- Icher Location in Ladakh, India Icher Icher (India)
- Coordinates: 33°18′20″N 76°59′51″E﻿ / ﻿33.30553°N 76.99763°E
- Country: India
- Union Territory: Ladakh
- District: Zanskar
- Tehsil: Lungnak
- Panchayat: Raru-Money

Population (2011)
- • Total: 249
- Time zone: UTC+5:30 (IST)
- PIN: 194302
- Village code: 001086

= Icher =

Icher is a village in the Zanskar district of the Indian union territory of Ladakh. It is located in the Lungnak tehsil and falls under the Raru-Money Gram Panchayat.

==Demographics==

According to the 2011 census of India, Icher has 43 households.
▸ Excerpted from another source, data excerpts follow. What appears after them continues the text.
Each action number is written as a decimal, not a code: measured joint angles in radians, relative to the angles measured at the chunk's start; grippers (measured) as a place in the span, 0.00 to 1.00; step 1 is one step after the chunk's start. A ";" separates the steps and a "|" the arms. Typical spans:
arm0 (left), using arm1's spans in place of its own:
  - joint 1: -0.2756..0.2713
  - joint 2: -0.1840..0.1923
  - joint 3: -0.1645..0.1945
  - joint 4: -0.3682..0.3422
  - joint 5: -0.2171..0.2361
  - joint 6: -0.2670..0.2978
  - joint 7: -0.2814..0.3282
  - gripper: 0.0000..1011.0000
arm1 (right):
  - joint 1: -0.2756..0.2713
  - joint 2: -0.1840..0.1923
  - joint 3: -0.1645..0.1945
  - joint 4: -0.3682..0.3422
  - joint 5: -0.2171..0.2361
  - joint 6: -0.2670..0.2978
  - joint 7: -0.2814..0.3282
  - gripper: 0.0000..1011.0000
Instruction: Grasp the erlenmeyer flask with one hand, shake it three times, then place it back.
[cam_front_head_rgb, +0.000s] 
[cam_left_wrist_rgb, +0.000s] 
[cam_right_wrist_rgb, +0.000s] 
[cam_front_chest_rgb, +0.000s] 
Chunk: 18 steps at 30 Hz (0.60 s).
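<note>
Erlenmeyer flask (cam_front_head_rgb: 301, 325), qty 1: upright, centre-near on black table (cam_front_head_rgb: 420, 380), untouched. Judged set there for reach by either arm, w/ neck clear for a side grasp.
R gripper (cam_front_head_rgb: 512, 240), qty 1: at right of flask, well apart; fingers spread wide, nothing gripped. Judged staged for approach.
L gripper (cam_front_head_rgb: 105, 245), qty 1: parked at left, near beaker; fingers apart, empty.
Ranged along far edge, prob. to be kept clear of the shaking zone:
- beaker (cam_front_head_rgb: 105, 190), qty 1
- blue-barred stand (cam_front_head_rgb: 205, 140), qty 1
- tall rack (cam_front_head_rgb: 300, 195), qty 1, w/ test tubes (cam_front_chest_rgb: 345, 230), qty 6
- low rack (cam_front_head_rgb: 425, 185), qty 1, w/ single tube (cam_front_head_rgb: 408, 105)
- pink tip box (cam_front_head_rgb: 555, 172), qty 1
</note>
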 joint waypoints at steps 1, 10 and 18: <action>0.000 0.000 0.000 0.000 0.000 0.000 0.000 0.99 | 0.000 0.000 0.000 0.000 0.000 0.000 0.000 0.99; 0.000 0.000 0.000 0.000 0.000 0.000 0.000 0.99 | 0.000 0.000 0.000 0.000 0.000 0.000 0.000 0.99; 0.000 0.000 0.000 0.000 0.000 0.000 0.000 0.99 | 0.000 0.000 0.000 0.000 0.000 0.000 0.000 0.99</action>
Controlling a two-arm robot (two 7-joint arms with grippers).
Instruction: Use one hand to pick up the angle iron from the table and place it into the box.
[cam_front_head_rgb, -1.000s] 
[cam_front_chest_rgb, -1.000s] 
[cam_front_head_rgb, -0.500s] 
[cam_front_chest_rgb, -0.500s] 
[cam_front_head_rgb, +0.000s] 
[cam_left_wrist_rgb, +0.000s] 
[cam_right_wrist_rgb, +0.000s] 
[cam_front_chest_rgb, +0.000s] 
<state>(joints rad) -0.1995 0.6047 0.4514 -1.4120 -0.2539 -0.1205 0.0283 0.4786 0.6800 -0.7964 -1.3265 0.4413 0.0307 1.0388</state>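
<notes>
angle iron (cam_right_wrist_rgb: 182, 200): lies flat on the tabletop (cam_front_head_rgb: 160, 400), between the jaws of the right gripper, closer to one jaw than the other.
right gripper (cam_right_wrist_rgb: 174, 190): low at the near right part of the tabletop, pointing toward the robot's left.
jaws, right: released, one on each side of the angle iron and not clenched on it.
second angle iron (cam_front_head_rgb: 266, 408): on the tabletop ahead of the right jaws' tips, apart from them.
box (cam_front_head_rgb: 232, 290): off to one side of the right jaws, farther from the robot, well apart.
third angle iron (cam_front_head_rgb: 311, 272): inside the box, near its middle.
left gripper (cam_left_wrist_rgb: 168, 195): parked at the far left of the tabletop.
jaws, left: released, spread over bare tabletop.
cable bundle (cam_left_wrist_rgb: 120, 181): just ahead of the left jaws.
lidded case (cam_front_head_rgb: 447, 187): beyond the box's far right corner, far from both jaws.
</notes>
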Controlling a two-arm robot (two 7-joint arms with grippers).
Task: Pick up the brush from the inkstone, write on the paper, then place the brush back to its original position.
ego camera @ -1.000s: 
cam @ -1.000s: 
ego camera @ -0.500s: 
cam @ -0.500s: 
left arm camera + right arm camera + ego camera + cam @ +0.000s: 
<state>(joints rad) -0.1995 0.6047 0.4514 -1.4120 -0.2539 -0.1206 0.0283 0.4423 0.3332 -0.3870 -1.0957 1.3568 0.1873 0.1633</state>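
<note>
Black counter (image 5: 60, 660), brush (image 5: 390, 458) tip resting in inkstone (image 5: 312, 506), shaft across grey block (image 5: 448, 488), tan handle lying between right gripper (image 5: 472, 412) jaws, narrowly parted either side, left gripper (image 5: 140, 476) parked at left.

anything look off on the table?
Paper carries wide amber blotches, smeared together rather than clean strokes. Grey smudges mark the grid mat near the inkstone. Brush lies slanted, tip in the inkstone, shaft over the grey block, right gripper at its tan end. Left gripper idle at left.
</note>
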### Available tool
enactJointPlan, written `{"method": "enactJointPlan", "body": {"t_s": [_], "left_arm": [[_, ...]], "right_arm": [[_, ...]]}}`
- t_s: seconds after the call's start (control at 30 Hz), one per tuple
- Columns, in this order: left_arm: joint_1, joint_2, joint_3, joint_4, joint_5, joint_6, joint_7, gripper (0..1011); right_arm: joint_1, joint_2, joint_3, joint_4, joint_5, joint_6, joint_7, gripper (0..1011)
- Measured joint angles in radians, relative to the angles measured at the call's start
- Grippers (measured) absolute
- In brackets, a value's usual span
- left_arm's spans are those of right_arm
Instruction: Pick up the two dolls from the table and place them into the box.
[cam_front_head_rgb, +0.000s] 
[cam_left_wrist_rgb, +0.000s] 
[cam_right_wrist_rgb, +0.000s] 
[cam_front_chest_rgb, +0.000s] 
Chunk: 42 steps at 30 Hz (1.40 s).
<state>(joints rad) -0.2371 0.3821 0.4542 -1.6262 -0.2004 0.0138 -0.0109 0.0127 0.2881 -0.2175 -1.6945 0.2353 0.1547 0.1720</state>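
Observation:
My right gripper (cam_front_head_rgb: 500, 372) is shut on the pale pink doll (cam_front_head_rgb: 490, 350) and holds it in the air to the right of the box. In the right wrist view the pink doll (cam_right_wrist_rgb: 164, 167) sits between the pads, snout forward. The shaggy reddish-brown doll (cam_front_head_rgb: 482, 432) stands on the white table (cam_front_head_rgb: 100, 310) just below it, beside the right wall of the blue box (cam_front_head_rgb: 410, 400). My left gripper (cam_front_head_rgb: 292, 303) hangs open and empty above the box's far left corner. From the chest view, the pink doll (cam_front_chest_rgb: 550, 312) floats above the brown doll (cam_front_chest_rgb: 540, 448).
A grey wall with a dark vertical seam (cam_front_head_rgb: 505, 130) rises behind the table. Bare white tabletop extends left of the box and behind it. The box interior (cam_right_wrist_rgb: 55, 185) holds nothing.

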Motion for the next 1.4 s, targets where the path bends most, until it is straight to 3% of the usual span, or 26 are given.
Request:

The effective literacy rate (i.e. the literacy rate of population excluding children aged 6 and below) is 54.62%.

Demographics (2011 Census)
|  | Total | Male | Female |
|---|---|---|---|
| Population | 249 | 137 | 112 |
| Children aged below 6 years | 33 | 17 | 16 |
| Scheduled caste | 0 | 0 | 0 |
| Scheduled tribe | 244 | 133 | 111 |
| Literates | 136 | 94 | 42 |
| Workers (all) | 106 | 51 | 55 |

The village had a sex ratio of 818 females per 1,000 males. Children aged 0–6 years accounted for 33 residents, or approximately 13.3% of the total population. The Scheduled Tribe population was 244, accounting for approximately 98.0% of the total population. The working population comprised 106 people, or approximately 42.6% of the total population.